Problem statement:
From the entries that follow, copy each line in which "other" appears.
::::
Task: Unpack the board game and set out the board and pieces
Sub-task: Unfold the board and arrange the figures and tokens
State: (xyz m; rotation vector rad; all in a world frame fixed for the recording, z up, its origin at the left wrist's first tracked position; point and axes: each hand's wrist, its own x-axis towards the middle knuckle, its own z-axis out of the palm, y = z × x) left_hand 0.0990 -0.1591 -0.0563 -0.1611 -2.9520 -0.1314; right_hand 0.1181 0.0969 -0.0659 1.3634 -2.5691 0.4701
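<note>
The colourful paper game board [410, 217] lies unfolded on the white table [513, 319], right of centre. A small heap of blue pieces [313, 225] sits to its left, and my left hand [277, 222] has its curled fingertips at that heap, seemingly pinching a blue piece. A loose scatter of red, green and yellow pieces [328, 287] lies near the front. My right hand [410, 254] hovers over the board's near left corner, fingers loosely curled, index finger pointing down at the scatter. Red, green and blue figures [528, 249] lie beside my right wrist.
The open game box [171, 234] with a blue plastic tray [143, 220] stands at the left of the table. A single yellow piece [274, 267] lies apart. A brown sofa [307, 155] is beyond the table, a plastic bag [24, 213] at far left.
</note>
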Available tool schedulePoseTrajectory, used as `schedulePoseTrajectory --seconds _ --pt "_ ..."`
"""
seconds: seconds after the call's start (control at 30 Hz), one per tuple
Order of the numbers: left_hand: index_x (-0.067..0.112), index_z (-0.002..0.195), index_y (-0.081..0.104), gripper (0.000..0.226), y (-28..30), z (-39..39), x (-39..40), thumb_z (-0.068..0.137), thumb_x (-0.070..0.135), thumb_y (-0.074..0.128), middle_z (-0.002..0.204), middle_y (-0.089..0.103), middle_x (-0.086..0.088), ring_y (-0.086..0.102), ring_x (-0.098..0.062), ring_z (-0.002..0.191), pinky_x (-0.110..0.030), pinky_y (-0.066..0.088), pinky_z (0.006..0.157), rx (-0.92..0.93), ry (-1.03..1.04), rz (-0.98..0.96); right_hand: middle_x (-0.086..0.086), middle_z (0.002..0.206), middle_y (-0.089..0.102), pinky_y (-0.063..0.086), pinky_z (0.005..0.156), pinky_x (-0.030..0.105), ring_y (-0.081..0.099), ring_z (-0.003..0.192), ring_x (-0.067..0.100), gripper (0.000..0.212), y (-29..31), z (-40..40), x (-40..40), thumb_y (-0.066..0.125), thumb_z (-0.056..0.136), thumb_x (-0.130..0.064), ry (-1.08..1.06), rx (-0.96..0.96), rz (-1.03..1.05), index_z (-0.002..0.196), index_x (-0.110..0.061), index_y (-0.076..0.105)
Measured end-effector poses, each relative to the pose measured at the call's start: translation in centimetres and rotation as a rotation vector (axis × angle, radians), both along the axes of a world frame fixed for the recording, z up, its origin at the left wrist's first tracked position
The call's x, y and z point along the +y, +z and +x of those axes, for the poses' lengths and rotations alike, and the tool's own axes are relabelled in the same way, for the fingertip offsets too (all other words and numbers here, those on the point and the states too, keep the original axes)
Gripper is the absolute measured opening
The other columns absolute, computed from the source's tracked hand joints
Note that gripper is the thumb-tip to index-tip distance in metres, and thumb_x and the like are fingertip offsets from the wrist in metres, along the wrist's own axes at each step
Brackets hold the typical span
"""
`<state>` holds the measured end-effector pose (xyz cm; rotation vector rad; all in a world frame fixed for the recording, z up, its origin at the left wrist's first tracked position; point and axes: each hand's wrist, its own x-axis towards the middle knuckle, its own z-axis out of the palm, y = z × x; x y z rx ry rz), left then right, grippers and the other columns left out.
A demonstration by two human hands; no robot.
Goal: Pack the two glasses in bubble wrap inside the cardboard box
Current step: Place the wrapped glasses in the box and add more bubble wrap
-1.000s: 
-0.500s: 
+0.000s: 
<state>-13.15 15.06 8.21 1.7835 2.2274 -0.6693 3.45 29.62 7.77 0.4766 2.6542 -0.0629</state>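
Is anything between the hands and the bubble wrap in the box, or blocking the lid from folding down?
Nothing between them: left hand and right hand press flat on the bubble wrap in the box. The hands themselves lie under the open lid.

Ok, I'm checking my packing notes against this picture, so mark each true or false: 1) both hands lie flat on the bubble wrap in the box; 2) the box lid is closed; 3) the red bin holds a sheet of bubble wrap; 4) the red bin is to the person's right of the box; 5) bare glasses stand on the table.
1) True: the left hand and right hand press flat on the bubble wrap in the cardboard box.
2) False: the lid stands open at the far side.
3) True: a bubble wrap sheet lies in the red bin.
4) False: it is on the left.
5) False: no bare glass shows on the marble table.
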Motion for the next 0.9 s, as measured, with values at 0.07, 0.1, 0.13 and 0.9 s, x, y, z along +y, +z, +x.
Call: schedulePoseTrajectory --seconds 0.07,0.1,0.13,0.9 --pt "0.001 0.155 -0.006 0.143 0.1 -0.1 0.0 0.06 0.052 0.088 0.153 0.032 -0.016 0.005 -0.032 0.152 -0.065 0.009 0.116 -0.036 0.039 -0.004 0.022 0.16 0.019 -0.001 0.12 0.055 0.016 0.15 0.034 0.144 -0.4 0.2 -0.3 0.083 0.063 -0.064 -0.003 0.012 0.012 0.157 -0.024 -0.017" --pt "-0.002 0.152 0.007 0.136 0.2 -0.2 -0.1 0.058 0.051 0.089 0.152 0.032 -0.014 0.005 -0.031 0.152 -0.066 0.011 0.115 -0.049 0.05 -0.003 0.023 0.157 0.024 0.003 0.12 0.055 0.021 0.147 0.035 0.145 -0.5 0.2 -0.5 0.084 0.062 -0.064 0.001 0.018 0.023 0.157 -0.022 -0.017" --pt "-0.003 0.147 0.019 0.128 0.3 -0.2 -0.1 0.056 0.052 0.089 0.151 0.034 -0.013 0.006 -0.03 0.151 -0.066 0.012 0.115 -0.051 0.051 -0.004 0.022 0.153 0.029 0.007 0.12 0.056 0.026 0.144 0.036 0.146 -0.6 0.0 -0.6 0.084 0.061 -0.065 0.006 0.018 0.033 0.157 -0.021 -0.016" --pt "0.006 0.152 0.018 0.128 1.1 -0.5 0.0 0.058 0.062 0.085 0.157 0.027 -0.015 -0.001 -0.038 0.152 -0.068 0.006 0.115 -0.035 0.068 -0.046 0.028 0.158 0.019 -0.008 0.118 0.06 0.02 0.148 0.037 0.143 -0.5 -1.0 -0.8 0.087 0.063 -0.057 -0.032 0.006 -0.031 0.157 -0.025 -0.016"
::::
Written solution:
The call's x, y and z point along the +y, +z and +x of those axes, for the poses' lengths and rotations alike, and the tool's own axes are relabelled in the same way, for the fingertip offsets too (all other words and numbers here, those on the point and the states too, keep the original axes)
The other columns absolute, computed from the source's tracked hand joints
`<state>` holds the measured end-effector pose (xyz cm; rotation vector rad; all in a world frame fixed for the recording, z up, its origin at the left wrist's first tracked position; point and axes: each hand's wrist, its own x-axis towards the middle knuckle, its own z-axis out of the palm, y = z × x; x y z rx ry rz), left then right, grippers and the other columns left out.

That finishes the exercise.